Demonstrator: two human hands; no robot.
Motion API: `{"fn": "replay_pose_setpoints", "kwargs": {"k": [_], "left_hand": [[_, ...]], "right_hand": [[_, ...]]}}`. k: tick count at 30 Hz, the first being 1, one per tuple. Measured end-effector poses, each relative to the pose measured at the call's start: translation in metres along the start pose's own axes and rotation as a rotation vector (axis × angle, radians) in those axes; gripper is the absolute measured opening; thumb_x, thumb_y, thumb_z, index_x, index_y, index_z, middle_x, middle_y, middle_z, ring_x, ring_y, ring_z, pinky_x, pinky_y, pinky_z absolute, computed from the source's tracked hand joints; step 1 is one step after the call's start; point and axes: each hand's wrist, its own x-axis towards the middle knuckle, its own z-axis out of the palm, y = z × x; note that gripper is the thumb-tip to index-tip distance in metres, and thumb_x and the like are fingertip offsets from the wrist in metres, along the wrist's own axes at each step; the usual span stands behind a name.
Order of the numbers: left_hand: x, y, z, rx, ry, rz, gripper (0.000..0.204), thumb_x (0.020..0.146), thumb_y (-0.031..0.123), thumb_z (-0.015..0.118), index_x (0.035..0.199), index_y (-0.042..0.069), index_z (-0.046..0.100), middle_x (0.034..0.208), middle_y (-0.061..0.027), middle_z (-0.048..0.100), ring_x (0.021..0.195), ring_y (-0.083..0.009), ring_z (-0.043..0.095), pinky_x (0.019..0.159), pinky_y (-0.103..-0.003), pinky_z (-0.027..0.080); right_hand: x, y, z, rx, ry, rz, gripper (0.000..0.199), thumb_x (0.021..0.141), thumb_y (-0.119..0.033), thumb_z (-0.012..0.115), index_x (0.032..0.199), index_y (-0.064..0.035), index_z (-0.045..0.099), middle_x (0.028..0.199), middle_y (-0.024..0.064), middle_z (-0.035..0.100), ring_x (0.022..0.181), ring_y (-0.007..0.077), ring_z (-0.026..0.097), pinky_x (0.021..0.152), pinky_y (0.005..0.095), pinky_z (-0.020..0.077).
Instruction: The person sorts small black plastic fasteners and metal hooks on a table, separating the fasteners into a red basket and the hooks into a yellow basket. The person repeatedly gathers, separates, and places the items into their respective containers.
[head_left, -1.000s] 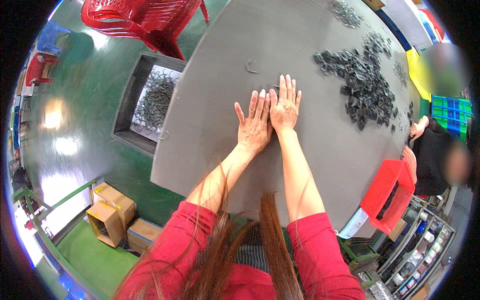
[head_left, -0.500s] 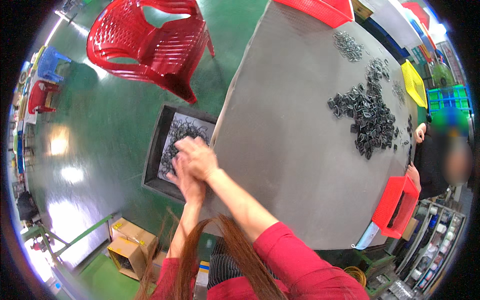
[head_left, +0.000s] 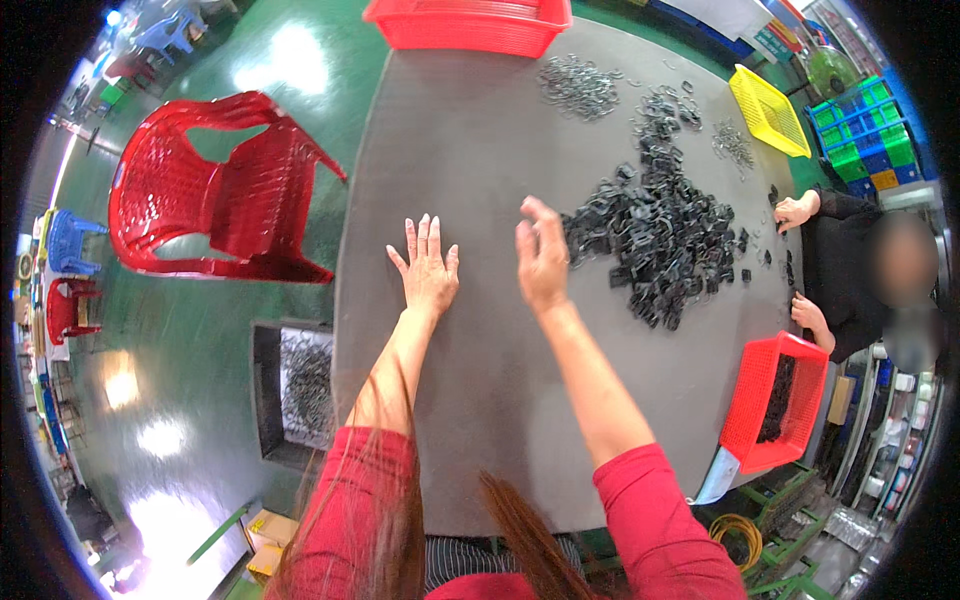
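My left hand (head_left: 430, 268) is open on or just above the grey table (head_left: 470, 400), fingers spread, holding nothing I can see. To its right, my right hand (head_left: 543, 258) is raised at the left edge of a heap of small black clip-like pieces (head_left: 675, 235). Its fingers are stretched out, slightly curved and a little blurred, with nothing visible in them. Beyond the heap lies a smaller pile of silvery wire pieces (head_left: 582, 88). Left of the table, a dark box (head_left: 267, 400) holds many small dark hooked pieces.
A red basket (head_left: 470, 38) stands at the far edge, a yellow one (head_left: 768, 110) at the far right. Another red basket (head_left: 757, 400) with black pieces sits near right. A co-worker in black (head_left: 850, 270) works across the right edge. A red chair (head_left: 225, 190) stands left.
Both hands have left the dark box and come over the table, now apart from each other. My view has swung right, so the black heap appears nearer the middle.
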Motion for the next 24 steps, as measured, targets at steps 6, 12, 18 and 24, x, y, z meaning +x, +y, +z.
{"fn": "replay_pose_setpoints", "kwargs": {"k": [6, 12, 18, 24], "left_hand": [[0.033, 0.05, 0.012, 0.082, -0.071, 0.016, 0.061, 0.089, 0.033, 0.046, 0.143, 0.014, 0.023, 0.15, -0.0064, 0.016, 0.14, -0.0291, 0.006, 0.106, -0.062, 0.003], [0.036, 0.052, 0.005, 0.08, -0.124, -0.006, 0.063, 0.087, 0.031, 0.049, 0.142, 0.013, 0.025, 0.15, -0.008, 0.019, 0.14, -0.0306, 0.008, 0.107, -0.061, 0.003], [0.042, 0.055, -0.003, 0.082, -0.185, -0.036, 0.063, 0.086, 0.031, 0.048, 0.142, 0.013, 0.025, 0.149, -0.0094, 0.019, 0.14, -0.0319, 0.008, 0.107, -0.061, 0.002], [0.04, 0.052, 0.001, 0.106, -0.187, -0.044, 0.061, 0.087, 0.032, 0.047, 0.142, 0.014, 0.026, 0.149, -0.0087, 0.019, 0.14, -0.0319, 0.009, 0.107, -0.061, 0.003]], "right_hand": [[0.172, 0.16, -0.08, -0.353, 0.118, -0.112, 0.036, 0.092, -0.024, 0.05, 0.122, -0.0049, 0.047, 0.121, 0.0172, 0.05, 0.116, 0.0333, 0.046, 0.097, 0.0392, 0.0381], [0.298, 0.302, -0.068, -0.669, 0.212, -0.004, 0.062, 0.09, -0.049, 0.045, 0.133, -0.0064, 0.038, 0.134, 0.0206, 0.039, 0.129, 0.0351, 0.032, 0.104, 0.0475, 0.0272], [0.366, 0.324, -0.044, -0.545, -0.202, 0.208, 0.065, 0.084, -0.066, 0.038, 0.138, -0.029, 0.036, 0.144, 0.0016, 0.034, 0.138, 0.0235, 0.021, 0.109, 0.0546, 0.0082], [0.371, 0.296, 0.005, -0.471, -0.625, -0.113, 0.046, 0.089, -0.057, 0.039, 0.125, -0.0322, 0.053, 0.14, -0.0095, 0.04, 0.137, 0.0175, 0.023, 0.112, 0.0499, 0.0084]]}}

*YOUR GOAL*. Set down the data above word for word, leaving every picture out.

*ANSWER TO THE PROBLEM*.
Demonstrator: two human hands; no robot.
Motion API: `{"fn": "replay_pose_setpoints", "kwargs": {"k": [_], "left_hand": [[_, ...]], "right_hand": [[_, ...]]}}`. k: tick count at 30 Hz, the first being 1, one per tuple. Measured end-effector poses, each relative to the pose measured at the call's start: translation in metres along the start pose's own axes and rotation as a rotation vector (axis × angle, radians) in those axes; gripper is the absolute measured opening; thumb_x, thumb_y, thumb_z, index_x, index_y, index_z, middle_x, middle_y, middle_z, ring_x, ring_y, ring_z, pinky_x, pinky_y, pinky_z absolute, computed from the source's tracked hand joints; step 1 is one step after the call's start; point and axes: each hand's wrist, its own x-axis towards the middle knuckle, its own z-axis out of the palm, y = z × x; note that gripper is the thumb-tip to index-tip distance in metres, and thumb_x and the like are fingertip offsets from the wrist in metres, along the wrist's own axes at each step; the usual span stands behind a name.
Order of the numbers: left_hand: x, y, z, rx, ry, rz, gripper (0.000..0.204), thumb_x (0.020..0.146), thumb_y (-0.031..0.123), thumb_z (-0.015..0.118), index_x (0.035..0.199), index_y (-0.042..0.069), index_z (-0.046..0.100), middle_x (0.034..0.208), middle_y (-0.061..0.027), middle_z (-0.048..0.100), ring_x (0.021..0.195), ring_y (-0.083..0.009), ring_z (-0.043..0.095), pinky_x (0.019..0.159), pinky_y (-0.103..-0.003), pinky_z (-0.027..0.080); right_hand: x, y, z, rx, ry, rz, gripper (0.000..0.199), thumb_x (0.021..0.141), thumb_y (-0.119..0.033), thumb_z (-0.012..0.115), index_x (0.032..0.199), index_y (-0.064..0.035), index_z (-0.045..0.099), middle_x (0.028..0.199), middle_y (-0.024..0.064), middle_z (-0.035..0.100), ring_x (0.022..0.181), ring_y (-0.007..0.077), ring_z (-0.026..0.097), pinky_x (0.021..0.152), pinky_y (0.005..0.095), pinky_z (-0.020..0.077).
Instruction: The person sorts small black plastic fasteners and metal hooks on a table, separating the fasteners into a red basket and the hooks into a yellow basket. The person repeatedly gathers, separates, and places the items into their respective containers.
[head_left, -1.000s] 
[head_left, -0.500s] 
[head_left, +0.000s] 
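My left hand (head_left: 430, 268) is open on or just above the grey table (head_left: 470, 400), fingers spread, holding nothing I can see. To its right, my right hand (head_left: 543, 258) is raised at the left edge of a heap of small black clip-like pieces (head_left: 675, 235). Its fingers are stretched out, slightly curved and a little blurred, with nothing visible in them. Beyond the heap lies a smaller pile of silvery wire pieces (head_left: 582, 88). Left of the table, a dark box (head_left: 267, 400) holds many small dark hooked pieces.
A red basket (head_left: 470, 38) stands at the far edge, a yellow one (head_left: 768, 110) at the far right. Another red basket (head_left: 757, 400) with black pieces sits near right. A co-worker in black (head_left: 850, 270) works across the right edge. A red chair (head_left: 225, 190) stands left.
Both hands have left the dark box and come over the table, now apart from each other. My view has swung right, so the black heap appears nearer the middle.
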Motion for the next 24 steps, as measured, targets at steps 6, 12, 18 and 24, x, y, z meaning +x, +y, +z.
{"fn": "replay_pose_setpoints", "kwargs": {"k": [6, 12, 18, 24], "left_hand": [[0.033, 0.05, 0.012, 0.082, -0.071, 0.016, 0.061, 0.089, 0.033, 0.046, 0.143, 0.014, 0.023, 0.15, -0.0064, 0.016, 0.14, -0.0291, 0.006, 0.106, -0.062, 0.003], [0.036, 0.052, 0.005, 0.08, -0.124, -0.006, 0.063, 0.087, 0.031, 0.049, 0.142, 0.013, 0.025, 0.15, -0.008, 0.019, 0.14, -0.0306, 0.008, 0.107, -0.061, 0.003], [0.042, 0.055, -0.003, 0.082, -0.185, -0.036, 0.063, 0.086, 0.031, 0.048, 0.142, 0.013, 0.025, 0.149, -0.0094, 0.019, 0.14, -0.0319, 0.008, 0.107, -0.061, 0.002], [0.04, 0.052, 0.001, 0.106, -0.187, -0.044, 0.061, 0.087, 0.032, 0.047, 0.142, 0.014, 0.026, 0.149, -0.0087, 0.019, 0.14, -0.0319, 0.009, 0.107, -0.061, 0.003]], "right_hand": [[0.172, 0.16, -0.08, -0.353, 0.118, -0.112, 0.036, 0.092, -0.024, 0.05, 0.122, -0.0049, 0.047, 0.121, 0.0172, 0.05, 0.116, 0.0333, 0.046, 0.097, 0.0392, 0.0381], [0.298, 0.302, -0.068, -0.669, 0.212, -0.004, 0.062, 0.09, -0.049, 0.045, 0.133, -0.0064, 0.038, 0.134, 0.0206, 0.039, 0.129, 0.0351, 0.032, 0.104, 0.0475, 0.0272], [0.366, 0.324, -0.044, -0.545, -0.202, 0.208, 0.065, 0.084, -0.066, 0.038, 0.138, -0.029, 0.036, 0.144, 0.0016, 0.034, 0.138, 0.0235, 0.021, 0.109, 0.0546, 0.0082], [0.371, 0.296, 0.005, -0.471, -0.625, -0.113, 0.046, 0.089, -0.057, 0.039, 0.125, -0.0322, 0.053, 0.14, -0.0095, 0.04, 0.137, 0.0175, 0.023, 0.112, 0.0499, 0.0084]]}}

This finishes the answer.